CRYSTALLOGRAPHY UNDER EXTREME CONDITIONS

Heinz Schulz

Institut für Kristallographie, Universität München, Theresienstr. 41, D-80333 Munich, Germany,
E-mail: Heinz.Schulz@lrz.uni-muenchen.de

Keyword: high pressure, high temperature, microcrystal diffraction, time resolved diffraction

Experiments in crystallography depend on the efficiency of facilities and equipments or on newly developed tools. Such devices may open bounderies, so that crystallography can enter new fields for studying properties of crystaline material. Some examples for such modern developments will be treated in this talk. These are:

  1. High pressure experiments with diamond anvil cells, which allow experiments up to several hundred GPa, this means at pressures higher than in center of the earth.
  2. High temperature experiments above 2000K.
  3. Combination of high pressure and high temperature experiments, by which phase boundaries can be studied, e.g. those which play an important role in the interior of the earth and of the planets.
  4. Microcrystal diffraction with single crystals of volumes between 0.1 to 1 m3. Such crystals can now be handled and used for single crystal diffraction experiments.

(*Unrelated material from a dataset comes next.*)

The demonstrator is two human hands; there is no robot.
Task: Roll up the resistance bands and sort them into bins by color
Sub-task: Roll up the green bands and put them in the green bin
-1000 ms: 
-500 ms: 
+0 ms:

Their diffracted intensities are free of systematic errors. In such a way the very efficients single crystal methods can be applied to crystaline material, which up to now could only be investigated in the form of polycrystaline samples.
  5. Time resolved diffraction experiments, which can be carried out already at nanoseconds.

The equipments neccessary for such experiments and results obtained are reviewed with emphasis on high pressure experiments.